I remember when, during the Vietnam War millions of people joined the monthly demonstrations and “work breaks” known as the Vietnam Moratorium—only to have the national leadership shut it down and move into electoral politics. Although some politicians and labor leaders have called for OWSers to campaign for Obama or the Democratic Party, such a shift is unlikely to happen to the Occupy movement. For those who want that to happen, their best strategy will be to make Obama and the Democratic Party something the Occupy movement (and the rest of the 99 percent) believe is worth supporting. Start freezing foreclosures, taxing the rich, creating new public works jobs and housing the homeless. Build an alternative to corporate greed and they will come.
Winter Soldiers
The occupations have been incredibly successful. But nothing can fail like success. Z magazine founder Michael Albert, just returned from conversations with protest veterans in Greece, Turkey, London, Dublin and Spain, reports he was told that their massive assemblies and occupations at first were invigorating and uplifting. “We were creating a new community. We were making new friends. We were hearing from new people.” But as days and weeks passed, “it got too familiar. And it wasn’t obvious what more they could do.”
Besides boredom (rarely a problem so far), winter is coming. I can testify just from sleeping out on one rainy night in October that, whatever the occupiers’ determination, it’s going to be tough. Some will need to create sturdier encampments better protected against the elements. Some will need to come inside.
When a threatened army successfully repositions itself it is a victory, not a defeat. What matters is that the social forces that have made OWS and its kin continue their feisty, imaginative, nonviolent reclaiming of public space by marches, occupations and other forms of direct action without getting pinned down in positions they can’t sustain. That way they can continue their crucial role in inspiring the rest of us 99 percenters to organize ourselves.
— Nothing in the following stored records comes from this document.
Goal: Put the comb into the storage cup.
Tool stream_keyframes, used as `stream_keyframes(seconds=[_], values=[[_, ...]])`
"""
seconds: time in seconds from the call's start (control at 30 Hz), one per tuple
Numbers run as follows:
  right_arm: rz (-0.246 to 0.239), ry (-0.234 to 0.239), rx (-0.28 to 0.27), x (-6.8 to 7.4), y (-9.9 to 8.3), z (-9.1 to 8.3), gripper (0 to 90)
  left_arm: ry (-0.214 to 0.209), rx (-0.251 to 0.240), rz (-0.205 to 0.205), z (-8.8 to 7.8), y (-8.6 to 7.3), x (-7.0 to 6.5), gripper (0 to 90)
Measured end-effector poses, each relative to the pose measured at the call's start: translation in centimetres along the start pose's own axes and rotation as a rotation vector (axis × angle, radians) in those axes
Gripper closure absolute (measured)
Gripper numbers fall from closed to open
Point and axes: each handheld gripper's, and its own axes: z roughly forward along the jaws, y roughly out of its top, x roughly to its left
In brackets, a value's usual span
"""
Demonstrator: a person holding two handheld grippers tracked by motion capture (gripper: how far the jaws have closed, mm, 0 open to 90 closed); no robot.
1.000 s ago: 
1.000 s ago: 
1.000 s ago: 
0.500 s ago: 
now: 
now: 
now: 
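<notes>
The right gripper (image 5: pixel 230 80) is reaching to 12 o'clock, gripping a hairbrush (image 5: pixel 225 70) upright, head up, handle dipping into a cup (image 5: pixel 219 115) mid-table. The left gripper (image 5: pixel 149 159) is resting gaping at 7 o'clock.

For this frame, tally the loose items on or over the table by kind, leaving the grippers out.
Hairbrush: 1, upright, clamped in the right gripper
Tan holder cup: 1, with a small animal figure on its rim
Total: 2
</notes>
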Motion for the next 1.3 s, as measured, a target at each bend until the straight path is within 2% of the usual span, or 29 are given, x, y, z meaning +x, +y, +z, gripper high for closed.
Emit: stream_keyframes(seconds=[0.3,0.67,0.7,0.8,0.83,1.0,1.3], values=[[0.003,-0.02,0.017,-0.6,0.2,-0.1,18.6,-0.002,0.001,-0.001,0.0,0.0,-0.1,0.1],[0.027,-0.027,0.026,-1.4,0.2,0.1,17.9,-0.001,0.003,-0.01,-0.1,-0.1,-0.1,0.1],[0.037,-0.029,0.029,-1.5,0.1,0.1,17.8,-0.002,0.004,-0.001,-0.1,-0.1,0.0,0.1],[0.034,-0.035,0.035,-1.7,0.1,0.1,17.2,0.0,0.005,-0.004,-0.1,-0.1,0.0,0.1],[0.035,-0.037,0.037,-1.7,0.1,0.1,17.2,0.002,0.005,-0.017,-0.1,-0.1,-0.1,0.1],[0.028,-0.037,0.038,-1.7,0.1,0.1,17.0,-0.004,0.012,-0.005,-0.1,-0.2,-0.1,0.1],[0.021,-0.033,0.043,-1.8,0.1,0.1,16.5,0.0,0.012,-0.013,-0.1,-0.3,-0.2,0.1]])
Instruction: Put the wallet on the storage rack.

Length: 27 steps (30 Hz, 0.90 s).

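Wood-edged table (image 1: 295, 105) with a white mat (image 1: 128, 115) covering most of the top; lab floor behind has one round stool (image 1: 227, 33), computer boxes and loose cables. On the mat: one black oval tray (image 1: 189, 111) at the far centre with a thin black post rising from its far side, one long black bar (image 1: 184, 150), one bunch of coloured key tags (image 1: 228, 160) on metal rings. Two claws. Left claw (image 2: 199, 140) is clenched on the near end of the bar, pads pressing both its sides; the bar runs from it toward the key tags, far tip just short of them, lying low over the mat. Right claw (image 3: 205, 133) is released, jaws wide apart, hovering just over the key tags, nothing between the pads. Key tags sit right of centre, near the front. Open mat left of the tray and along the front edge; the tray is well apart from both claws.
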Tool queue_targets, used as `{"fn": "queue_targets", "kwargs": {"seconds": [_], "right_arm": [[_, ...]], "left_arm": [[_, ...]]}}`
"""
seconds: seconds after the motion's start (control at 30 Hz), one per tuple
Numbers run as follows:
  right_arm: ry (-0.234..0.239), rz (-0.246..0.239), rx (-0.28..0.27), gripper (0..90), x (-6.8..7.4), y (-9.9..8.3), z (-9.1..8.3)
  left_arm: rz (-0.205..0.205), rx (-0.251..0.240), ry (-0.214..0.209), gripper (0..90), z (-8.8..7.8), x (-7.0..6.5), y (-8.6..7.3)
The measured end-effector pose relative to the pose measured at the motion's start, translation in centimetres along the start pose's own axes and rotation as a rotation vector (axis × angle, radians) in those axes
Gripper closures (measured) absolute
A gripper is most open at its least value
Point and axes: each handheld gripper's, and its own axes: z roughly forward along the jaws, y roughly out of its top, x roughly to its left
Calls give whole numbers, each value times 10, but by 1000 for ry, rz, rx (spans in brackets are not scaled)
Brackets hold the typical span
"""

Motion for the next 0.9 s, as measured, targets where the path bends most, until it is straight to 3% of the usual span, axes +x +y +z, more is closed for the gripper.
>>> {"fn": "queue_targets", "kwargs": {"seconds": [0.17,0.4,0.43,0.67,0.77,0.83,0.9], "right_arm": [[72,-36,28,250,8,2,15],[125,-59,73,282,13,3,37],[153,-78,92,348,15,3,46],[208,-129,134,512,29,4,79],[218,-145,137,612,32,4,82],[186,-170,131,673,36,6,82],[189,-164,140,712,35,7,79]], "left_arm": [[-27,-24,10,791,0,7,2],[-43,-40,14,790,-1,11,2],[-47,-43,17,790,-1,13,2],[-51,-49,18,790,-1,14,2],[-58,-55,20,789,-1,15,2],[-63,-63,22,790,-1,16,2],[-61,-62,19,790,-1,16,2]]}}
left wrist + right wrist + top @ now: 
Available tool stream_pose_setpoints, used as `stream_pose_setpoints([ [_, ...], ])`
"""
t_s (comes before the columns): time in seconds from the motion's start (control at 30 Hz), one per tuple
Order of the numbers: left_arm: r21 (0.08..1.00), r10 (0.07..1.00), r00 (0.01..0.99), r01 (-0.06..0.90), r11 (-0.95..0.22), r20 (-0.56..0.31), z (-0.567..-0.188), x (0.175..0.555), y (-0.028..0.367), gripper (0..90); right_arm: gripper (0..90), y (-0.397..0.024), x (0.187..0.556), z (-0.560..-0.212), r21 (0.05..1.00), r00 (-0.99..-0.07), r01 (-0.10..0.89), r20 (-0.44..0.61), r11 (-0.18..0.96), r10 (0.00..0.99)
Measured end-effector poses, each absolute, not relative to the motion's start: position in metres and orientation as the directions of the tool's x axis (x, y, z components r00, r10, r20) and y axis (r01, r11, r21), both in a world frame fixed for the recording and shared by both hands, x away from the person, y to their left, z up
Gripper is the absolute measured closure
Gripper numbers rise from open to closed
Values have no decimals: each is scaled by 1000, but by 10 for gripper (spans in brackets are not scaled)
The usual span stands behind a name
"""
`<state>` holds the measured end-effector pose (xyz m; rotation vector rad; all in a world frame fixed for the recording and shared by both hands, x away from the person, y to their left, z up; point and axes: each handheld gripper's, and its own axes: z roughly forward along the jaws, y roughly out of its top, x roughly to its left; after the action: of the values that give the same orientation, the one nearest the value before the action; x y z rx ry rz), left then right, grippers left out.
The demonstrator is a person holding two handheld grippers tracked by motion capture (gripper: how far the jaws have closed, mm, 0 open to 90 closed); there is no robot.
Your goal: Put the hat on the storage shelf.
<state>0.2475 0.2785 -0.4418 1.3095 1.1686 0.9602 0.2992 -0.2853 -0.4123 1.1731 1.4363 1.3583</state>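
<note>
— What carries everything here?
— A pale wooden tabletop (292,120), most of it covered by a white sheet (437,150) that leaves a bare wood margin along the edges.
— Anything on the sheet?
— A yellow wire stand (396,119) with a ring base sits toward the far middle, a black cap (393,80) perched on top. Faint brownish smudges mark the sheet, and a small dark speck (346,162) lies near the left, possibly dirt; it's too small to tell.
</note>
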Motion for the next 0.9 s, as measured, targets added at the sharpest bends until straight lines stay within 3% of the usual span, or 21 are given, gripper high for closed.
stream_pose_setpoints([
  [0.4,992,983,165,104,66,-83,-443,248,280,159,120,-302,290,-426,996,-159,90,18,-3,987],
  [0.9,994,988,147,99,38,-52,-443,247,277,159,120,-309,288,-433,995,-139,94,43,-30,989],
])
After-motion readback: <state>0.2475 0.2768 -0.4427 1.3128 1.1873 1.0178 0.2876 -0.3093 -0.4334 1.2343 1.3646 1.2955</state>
For that, they need help right now from the rest of us 99 percenters. In New York, there is now a campaign to let the protesters stay and set up tents. Elsewhere possibilities for using indoor spaces where occupiers can “come in from the cold” (with or without official permission) are being explored. Occupiers need both material aid and political pressure from unions, religious groups and ordinary 99 percenters to make the transition to the next phase.
In 1932 at the pit of the Great Depression, labor journalist Charles R. Walker visited “Hoovervilles” and unemployed workers’ organizations around the country. He predicted:
There will be increasing outbursts of employed and unemployed alike—a kind of spontaneous democracy expressing itself in organized demonstrations by large masses of people.” They will “march or meet in order, elect their own spokesmen and committees, and work out in detail their demands for work or relief. They will present their formulated needs to factory superintendents, relief commissions, and city councils, and to the government at Washington.
What Walker called a “rough and ready democracy” is what OWS and its progeny around the country are creating today.
The unemployed councils Walker described lasted only a few years, but from them sprang the Workers Alliance, a hybrid of a trade union for workers on government public works projects and a welfare rights organization. It in turn was a crucial springboard for the industrial union movement that would transform the US economic and political system.
The Occupy movement is not unlikely to last forever, nor would it be a good thing if it did. It could be forgotten like so many movements of the past. But it instead it could be remembered as the progenitor of the 99 Percent Movement. That depends on the rest of us 99 percenters.